> [EXERCISE PROMPT]: Please write out all the data that follows exactly, without the pictures.

> [DATA BELOW]:

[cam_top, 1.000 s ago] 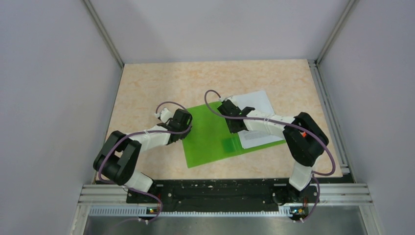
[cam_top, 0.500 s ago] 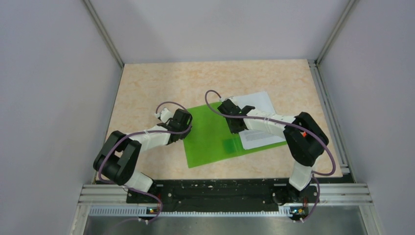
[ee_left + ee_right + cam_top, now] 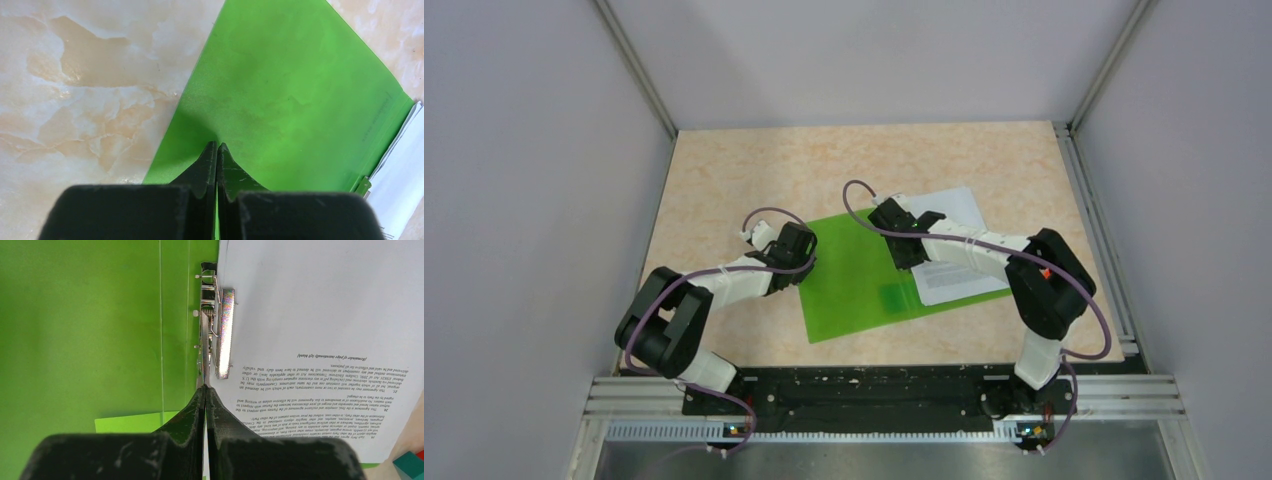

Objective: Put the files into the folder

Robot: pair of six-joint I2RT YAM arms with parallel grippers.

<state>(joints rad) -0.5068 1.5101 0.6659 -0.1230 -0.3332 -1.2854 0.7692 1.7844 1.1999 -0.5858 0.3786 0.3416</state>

> [WORKED SOLUTION]:
[cam_top, 1.000 s ago] 
[cam_top, 0.500 s ago] 
[ee_left + ee_right + cam_top, now] 

Objective: Put the files into the folder

Robot: pair of six-joint I2RT YAM arms with parallel grippers.

<state>(joints rad) -0.5068 1.5101 0.6659 -0.1230 -0.3332 -1.2854 0.7692 1.7844 1.1999 -0.5858 0.3786 0.3416</state>

There is nothing further to this answer.